### Exercise prompt
From the line with "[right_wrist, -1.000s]" through the line with "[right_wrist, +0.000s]", repeat the entries verbatim, both end lines included, and add nothing.

### Records from a collection
*** Block opens ***

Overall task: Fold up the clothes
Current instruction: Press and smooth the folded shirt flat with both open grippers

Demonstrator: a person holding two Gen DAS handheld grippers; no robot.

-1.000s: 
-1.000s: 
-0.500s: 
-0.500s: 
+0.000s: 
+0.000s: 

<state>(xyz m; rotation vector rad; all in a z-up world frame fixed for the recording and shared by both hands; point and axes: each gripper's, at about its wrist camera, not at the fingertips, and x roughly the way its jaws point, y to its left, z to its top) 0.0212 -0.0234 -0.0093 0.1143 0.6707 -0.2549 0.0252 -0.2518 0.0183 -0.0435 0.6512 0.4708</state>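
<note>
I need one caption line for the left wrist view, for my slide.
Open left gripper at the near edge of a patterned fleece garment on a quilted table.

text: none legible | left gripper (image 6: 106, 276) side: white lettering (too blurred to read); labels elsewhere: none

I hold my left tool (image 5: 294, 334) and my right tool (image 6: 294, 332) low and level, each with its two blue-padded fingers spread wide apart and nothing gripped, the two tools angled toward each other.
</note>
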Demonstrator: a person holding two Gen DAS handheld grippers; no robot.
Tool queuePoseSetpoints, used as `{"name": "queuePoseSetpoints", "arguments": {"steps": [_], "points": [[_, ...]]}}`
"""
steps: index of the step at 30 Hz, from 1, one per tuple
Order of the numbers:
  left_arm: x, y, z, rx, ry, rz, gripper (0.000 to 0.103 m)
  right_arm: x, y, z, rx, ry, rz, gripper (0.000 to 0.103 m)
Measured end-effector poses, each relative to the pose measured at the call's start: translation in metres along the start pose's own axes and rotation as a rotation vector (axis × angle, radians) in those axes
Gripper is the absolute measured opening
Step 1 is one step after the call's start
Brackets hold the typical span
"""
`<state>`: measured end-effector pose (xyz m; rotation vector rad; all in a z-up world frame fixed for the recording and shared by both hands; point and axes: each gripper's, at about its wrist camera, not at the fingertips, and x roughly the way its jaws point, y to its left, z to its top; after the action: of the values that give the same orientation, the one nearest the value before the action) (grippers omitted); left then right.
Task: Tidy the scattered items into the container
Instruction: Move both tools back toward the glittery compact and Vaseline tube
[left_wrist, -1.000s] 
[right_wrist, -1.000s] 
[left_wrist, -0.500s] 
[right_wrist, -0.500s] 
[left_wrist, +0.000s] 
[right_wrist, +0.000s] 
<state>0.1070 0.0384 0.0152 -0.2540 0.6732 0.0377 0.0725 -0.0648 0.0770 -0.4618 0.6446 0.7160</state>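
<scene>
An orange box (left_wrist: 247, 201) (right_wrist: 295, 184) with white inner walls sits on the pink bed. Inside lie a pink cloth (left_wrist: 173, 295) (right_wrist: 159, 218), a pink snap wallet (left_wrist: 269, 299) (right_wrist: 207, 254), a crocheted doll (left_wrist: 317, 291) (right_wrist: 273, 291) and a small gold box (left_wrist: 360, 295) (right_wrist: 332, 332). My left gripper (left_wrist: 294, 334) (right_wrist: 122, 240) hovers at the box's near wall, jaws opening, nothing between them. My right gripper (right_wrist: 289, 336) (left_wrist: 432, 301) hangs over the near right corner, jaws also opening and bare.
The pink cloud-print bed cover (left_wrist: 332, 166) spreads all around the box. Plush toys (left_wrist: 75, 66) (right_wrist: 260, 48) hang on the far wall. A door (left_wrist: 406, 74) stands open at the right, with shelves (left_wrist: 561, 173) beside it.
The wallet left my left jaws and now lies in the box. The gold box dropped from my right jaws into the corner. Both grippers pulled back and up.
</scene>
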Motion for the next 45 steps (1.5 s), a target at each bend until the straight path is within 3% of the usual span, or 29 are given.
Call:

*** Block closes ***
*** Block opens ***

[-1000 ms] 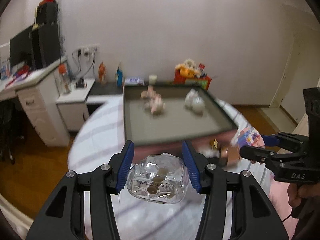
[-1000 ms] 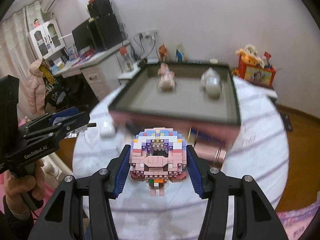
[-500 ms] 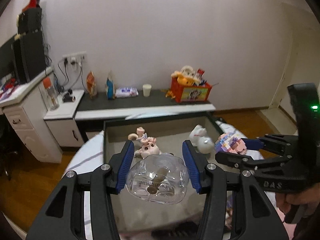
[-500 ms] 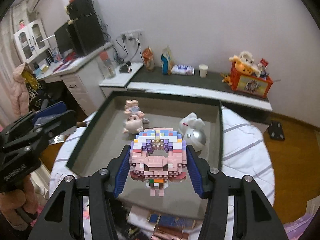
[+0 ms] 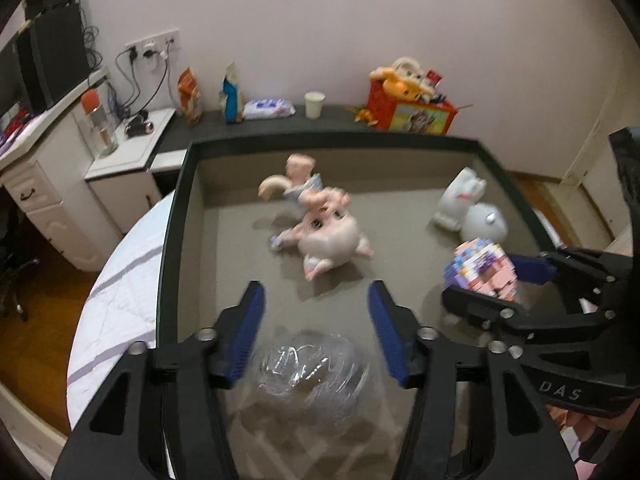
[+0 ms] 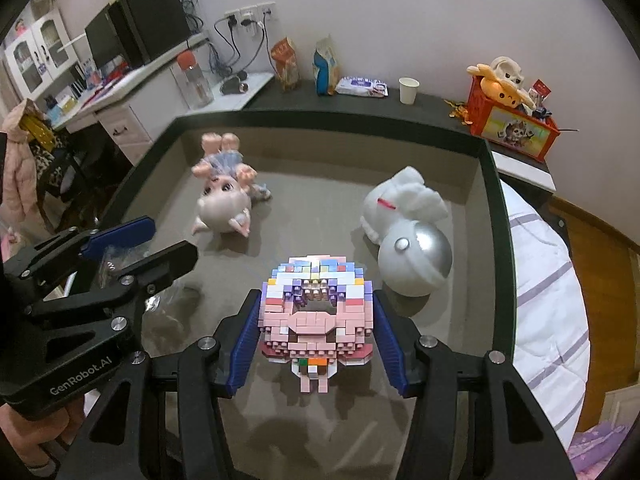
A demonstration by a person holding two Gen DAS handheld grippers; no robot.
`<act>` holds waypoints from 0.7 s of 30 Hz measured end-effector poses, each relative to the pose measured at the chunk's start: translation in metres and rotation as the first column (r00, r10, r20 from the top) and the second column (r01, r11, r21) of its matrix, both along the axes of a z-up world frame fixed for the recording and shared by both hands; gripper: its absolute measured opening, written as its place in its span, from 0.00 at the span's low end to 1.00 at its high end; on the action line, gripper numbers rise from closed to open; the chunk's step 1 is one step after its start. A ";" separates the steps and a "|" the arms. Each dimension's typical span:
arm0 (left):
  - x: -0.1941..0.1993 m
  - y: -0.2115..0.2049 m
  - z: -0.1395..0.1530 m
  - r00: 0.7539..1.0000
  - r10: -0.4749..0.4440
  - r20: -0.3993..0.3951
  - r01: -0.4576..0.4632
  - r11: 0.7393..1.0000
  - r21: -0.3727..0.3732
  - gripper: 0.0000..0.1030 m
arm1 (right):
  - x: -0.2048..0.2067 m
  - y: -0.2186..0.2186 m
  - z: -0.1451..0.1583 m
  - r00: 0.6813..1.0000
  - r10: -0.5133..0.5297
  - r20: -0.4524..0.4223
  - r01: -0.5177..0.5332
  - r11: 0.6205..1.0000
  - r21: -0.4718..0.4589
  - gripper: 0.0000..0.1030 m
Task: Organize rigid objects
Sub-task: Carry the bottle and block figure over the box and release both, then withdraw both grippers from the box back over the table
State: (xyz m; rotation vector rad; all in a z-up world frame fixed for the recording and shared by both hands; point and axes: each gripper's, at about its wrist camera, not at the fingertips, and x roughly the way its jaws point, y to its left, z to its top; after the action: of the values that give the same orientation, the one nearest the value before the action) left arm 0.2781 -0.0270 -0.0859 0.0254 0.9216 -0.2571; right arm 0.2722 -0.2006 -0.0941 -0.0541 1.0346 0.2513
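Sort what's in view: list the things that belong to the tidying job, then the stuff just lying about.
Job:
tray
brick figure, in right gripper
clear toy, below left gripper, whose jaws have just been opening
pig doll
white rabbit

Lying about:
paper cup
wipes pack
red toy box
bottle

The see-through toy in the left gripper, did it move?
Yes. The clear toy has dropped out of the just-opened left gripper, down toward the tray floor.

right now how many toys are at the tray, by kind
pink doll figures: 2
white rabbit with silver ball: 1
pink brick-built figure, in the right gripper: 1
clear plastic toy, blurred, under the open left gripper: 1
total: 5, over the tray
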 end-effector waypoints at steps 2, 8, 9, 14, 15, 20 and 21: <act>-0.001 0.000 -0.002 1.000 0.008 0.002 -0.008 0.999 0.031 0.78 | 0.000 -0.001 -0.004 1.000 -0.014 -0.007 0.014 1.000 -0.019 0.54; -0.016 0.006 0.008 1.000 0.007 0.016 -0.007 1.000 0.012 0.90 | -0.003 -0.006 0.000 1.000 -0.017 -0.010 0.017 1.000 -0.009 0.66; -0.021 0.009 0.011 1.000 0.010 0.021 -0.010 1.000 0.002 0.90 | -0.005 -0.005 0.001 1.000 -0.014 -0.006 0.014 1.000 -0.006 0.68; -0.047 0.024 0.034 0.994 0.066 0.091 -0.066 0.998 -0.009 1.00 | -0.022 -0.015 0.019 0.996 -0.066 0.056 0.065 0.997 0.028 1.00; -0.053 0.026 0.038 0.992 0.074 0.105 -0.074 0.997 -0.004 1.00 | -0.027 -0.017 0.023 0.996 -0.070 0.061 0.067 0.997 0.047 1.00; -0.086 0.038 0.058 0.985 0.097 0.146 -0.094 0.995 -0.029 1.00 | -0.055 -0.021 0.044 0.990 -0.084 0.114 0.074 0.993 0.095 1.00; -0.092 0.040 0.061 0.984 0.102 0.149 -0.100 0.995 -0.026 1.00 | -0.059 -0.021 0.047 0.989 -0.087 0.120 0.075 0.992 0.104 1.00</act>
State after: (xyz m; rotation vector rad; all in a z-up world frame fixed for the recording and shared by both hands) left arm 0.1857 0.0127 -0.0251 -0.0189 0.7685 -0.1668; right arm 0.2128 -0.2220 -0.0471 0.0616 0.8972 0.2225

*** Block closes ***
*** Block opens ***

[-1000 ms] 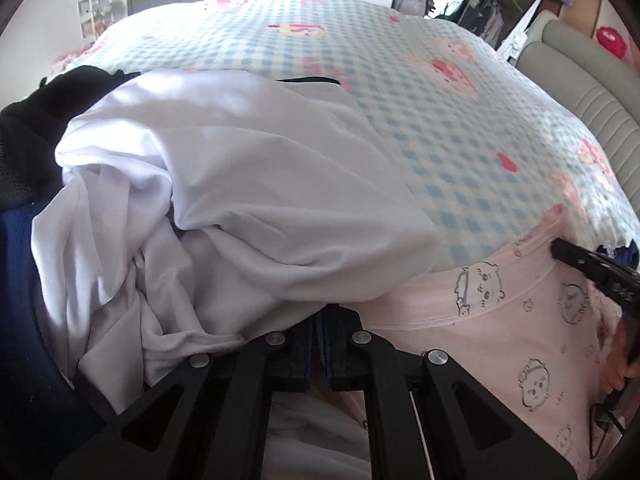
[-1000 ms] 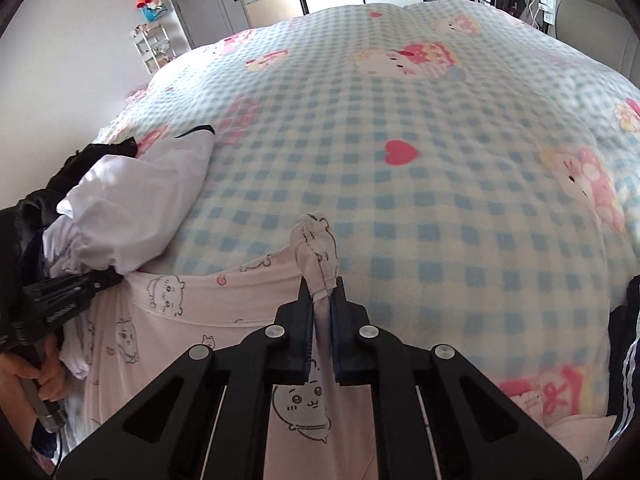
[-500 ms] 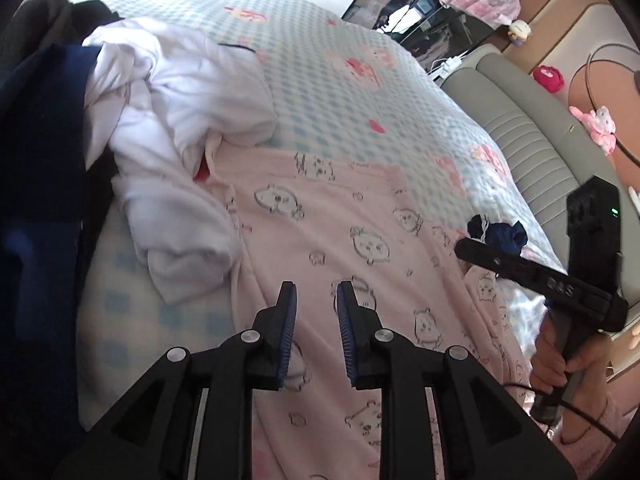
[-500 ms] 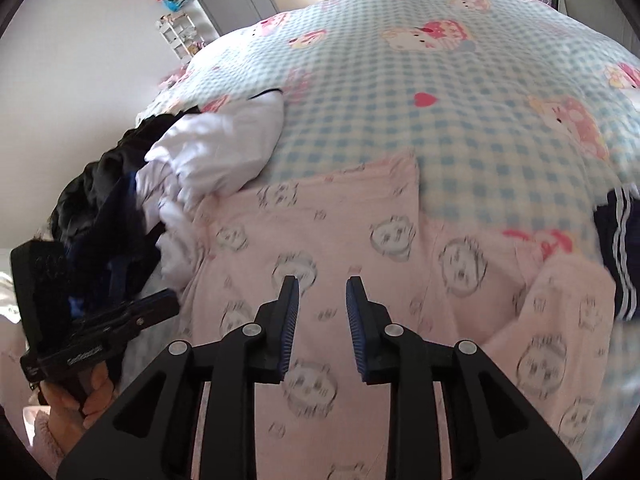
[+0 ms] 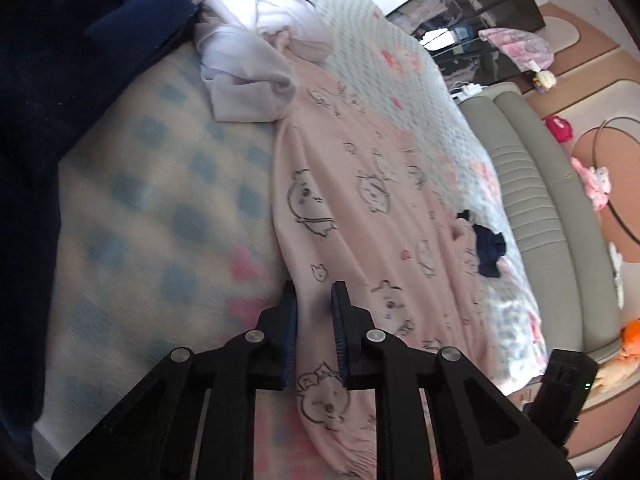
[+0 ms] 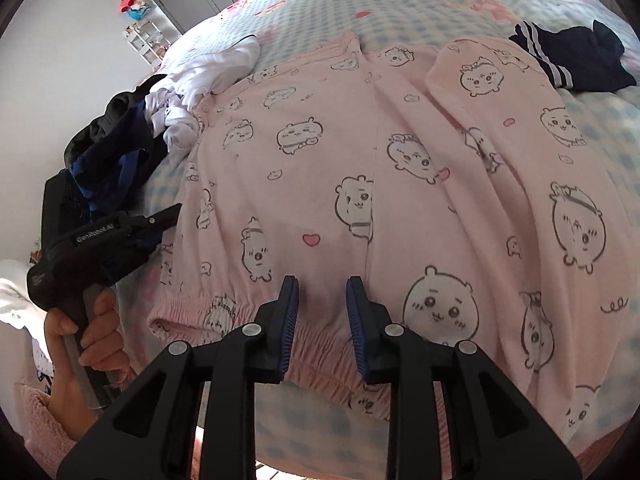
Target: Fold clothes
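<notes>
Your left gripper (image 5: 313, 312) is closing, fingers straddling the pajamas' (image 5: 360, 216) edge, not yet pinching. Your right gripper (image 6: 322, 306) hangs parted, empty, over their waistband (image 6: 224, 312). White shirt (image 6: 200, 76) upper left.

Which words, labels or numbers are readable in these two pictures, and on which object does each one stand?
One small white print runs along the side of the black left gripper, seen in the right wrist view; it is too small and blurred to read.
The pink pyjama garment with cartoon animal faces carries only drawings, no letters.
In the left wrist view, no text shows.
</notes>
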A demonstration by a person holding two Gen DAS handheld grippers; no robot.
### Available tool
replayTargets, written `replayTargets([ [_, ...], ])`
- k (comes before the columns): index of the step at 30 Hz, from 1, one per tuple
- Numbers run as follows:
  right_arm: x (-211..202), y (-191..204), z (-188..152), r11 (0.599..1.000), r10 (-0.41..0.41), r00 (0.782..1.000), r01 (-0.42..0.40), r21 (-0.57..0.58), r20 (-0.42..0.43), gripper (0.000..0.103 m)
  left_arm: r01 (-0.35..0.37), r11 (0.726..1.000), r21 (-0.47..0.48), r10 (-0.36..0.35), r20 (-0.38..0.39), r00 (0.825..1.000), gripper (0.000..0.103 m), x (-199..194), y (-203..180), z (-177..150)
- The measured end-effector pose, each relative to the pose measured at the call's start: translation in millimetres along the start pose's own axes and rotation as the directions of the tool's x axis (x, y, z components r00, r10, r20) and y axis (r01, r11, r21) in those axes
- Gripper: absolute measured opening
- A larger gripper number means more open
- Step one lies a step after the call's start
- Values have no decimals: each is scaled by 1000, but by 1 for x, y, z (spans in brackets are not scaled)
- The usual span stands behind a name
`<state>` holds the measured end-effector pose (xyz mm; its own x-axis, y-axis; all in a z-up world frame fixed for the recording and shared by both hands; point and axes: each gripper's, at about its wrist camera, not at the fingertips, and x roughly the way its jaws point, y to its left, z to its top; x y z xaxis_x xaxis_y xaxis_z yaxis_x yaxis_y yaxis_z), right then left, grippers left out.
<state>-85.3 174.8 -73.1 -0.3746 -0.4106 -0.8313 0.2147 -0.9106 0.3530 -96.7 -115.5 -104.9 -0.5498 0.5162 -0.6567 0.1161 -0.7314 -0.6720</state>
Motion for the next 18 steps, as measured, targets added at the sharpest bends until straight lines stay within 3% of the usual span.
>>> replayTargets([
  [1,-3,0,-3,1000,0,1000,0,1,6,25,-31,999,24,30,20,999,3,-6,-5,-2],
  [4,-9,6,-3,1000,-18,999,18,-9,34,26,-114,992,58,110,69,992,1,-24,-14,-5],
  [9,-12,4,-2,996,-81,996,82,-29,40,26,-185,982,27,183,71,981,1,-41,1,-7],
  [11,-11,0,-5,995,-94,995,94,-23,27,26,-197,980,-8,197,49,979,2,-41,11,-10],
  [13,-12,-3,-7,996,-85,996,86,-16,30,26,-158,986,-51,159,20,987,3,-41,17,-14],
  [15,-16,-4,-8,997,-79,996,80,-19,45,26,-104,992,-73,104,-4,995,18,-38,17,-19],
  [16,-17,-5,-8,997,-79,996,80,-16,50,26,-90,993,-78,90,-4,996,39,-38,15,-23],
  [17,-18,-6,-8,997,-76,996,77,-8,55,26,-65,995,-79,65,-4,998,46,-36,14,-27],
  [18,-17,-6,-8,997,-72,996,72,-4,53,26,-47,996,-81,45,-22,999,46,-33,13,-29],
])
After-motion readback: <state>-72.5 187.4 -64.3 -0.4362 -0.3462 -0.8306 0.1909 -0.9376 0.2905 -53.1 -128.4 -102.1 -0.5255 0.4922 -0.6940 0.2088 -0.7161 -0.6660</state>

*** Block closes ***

### Output for this exercise
[right_wrist, -1.000s] 
[left_wrist, -0.500s] 
[right_wrist, -0.500s] 
[left_wrist, +0.000s] 
[right_wrist, +0.000s] 

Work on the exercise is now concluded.